Work instructions
Produce a verbatim copy of the data below that contains no pictures.

++++

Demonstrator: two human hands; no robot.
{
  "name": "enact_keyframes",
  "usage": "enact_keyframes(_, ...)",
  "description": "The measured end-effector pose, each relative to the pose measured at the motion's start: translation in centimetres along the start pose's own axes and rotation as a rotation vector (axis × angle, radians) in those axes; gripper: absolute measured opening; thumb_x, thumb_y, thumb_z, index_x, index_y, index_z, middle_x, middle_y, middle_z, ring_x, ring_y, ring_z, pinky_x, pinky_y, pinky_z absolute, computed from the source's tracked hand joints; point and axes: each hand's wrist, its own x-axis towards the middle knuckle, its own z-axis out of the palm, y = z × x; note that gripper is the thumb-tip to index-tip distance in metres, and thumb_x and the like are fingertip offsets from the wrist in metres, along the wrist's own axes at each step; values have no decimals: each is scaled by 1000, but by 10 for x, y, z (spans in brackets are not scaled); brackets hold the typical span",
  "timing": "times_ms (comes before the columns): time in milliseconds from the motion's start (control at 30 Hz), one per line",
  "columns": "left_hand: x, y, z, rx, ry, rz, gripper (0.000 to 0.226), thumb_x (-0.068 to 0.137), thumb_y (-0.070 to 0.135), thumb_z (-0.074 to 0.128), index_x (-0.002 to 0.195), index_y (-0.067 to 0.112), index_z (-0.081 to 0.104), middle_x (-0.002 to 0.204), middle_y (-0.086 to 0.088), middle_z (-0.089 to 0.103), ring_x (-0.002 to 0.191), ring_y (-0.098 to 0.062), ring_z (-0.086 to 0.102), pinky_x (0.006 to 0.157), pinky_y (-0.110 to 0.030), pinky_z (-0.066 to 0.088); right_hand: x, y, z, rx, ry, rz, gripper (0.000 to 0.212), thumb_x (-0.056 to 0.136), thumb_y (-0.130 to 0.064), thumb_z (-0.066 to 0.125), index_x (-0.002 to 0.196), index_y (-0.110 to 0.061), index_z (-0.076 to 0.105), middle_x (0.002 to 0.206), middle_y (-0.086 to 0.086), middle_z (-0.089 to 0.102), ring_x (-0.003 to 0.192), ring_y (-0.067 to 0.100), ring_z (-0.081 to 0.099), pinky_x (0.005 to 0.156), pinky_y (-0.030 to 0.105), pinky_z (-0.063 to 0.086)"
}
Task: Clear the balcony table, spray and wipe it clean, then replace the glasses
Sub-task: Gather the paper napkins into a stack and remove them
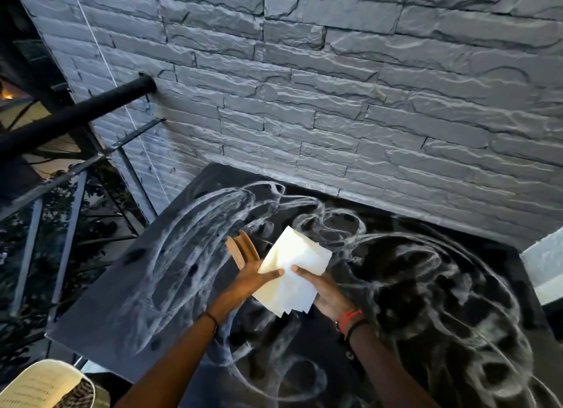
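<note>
A dark balcony table point(128, 310) fills the lower middle, its top covered in white swirling smears of cleaner. Above it both hands hold a folded stack of white paper towels point(292, 270). My left hand point(253, 278) has its thumb pressed on the stack's left edge and its fingers stretched out straight underneath. My right hand point(323, 288) grips the stack from the right with its thumb on top. No glasses or spray bottle are in view.
A grey stone-clad wall point(335, 103) stands right behind the table. A black metal railing point(76, 112) with thin bars runs along the left, foliage below it. A cream woven chair back point(45, 386) sits at the lower left. A pale ledge point(542, 264) is at the right.
</note>
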Motion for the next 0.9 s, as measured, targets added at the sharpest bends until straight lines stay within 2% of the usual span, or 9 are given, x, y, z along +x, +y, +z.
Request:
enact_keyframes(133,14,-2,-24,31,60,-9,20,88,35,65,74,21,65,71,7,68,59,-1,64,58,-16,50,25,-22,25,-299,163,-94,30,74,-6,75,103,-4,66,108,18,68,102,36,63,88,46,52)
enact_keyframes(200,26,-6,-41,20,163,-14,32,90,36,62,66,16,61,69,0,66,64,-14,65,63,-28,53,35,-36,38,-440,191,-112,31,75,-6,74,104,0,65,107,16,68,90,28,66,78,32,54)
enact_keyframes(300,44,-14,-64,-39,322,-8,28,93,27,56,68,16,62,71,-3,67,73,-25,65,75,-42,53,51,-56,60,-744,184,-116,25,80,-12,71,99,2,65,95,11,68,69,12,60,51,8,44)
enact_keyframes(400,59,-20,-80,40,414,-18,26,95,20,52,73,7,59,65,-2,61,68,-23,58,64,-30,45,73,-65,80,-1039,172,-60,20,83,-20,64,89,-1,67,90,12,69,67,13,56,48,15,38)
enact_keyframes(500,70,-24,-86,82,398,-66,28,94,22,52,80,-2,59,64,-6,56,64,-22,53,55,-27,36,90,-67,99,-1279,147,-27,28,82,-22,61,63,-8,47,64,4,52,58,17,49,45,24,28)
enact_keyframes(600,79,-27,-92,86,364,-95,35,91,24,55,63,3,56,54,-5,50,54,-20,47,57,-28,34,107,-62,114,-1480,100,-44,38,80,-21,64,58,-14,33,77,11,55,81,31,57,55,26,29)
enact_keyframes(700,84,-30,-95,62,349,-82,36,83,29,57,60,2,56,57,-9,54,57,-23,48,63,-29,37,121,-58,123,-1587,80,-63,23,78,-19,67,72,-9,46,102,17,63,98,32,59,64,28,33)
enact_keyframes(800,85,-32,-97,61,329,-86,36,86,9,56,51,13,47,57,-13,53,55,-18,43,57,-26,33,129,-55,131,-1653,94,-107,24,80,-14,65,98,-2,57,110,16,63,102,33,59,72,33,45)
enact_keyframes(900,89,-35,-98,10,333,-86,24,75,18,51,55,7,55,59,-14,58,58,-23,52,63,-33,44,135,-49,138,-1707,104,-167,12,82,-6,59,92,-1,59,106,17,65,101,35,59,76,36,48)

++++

Response
Demonstrator: two human hands; no robot.
{
  "name": "enact_keyframes",
  "usage": "enact_keyframes(_, ...)",
  "description": "The measured end-effector pose, each relative to the pose measured at the motion's start: translation in centimetres along the start pose's own axes and rotation as a rotation vector (axis × angle, radians) in those axes; gripper: absolute measured opening; thumb_x, thumb_y, thumb_z, index_x, index_y, index_z, middle_x, middle_y, middle_z, ring_x, ring_y, ring_z, pinky_x, pinky_y, pinky_z absolute, computed from the source's tracked hand joints; point and axes: each hand's wrist, its own x-axis towards the middle knuckle, its own z-axis out of the palm, y = z × x; note that gripper is the thumb-tip to index-tip distance in metres, and thumb_x and the like are fingertip offsets from the wrist in metres, along the wrist's own axes at each step; values have no decimals: each is scaled by 1000, but by 10 for x, y, z (spans in brackets are not scaled); brackets hold the typical span",
  "timing": "times_ms (comes before the columns): time in milliseconds from the motion's start (control at 30 Hz), one per line",
  "columns": "left_hand: x, y, z, rx, ry, rz, gripper (0.000 to 0.226), thumb_x (-0.068 to 0.137), thumb_y (-0.070 to 0.135), thumb_z (-0.074 to 0.128), index_x (-0.002 to 0.195), index_y (-0.067 to 0.112), index_z (-0.081 to 0.104), middle_x (-0.002 to 0.204), middle_y (-0.086 to 0.088), middle_z (-0.089 to 0.103), ring_x (-0.002 to 0.191), ring_y (-0.098 to 0.062), ring_z (-0.086 to 0.102), pinky_x (0.006 to 0.157), pinky_y (-0.110 to 0.030), pinky_z (-0.066 to 0.088); right_hand: x, y, z, rx, ry, rz, gripper (0.000 to 0.212), thumb_x (-0.056 to 0.136), thumb_y (-0.130 to 0.064), thumb_z (-0.066 to 0.125), index_x (-0.002 to 0.196), index_y (-0.110 to 0.061), index_z (-0.076 to 0.105), middle_x (0.002 to 0.206), middle_y (-0.086 to 0.086), middle_z (-0.089 to 0.102), ring_x (-0.003 to 0.192), ring_y (-0.067 to 0.100), ring_z (-0.081 to 0.099), pinky_x (0.005 to 0.156), pinky_y (-0.030 to 0.105), pinky_z (-0.063 to 0.086)"
}
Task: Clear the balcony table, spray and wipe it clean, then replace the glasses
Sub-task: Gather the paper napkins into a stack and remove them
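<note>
A dark balcony table point(128, 310) fills the lower middle, its top covered in white swirling smears of cleaner. Above it both hands hold a folded stack of white paper towels point(292, 270). My left hand point(253, 278) has its thumb pressed on the stack's left edge and its fingers stretched out straight underneath. My right hand point(323, 288) grips the stack from the right with its thumb on top. No glasses or spray bottle are in view.
A grey stone-clad wall point(335, 103) stands right behind the table. A black metal railing point(76, 112) with thin bars runs along the left, foliage below it. A cream woven chair back point(45, 386) sits at the lower left. A pale ledge point(542, 264) is at the right.
</note>
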Motion for the next 0.9 s, as measured, targets added at the sharpest bends until straight lines stay within 2% of the usual span, or 9 are given, x, y, z along +x, +y, +z.
Request:
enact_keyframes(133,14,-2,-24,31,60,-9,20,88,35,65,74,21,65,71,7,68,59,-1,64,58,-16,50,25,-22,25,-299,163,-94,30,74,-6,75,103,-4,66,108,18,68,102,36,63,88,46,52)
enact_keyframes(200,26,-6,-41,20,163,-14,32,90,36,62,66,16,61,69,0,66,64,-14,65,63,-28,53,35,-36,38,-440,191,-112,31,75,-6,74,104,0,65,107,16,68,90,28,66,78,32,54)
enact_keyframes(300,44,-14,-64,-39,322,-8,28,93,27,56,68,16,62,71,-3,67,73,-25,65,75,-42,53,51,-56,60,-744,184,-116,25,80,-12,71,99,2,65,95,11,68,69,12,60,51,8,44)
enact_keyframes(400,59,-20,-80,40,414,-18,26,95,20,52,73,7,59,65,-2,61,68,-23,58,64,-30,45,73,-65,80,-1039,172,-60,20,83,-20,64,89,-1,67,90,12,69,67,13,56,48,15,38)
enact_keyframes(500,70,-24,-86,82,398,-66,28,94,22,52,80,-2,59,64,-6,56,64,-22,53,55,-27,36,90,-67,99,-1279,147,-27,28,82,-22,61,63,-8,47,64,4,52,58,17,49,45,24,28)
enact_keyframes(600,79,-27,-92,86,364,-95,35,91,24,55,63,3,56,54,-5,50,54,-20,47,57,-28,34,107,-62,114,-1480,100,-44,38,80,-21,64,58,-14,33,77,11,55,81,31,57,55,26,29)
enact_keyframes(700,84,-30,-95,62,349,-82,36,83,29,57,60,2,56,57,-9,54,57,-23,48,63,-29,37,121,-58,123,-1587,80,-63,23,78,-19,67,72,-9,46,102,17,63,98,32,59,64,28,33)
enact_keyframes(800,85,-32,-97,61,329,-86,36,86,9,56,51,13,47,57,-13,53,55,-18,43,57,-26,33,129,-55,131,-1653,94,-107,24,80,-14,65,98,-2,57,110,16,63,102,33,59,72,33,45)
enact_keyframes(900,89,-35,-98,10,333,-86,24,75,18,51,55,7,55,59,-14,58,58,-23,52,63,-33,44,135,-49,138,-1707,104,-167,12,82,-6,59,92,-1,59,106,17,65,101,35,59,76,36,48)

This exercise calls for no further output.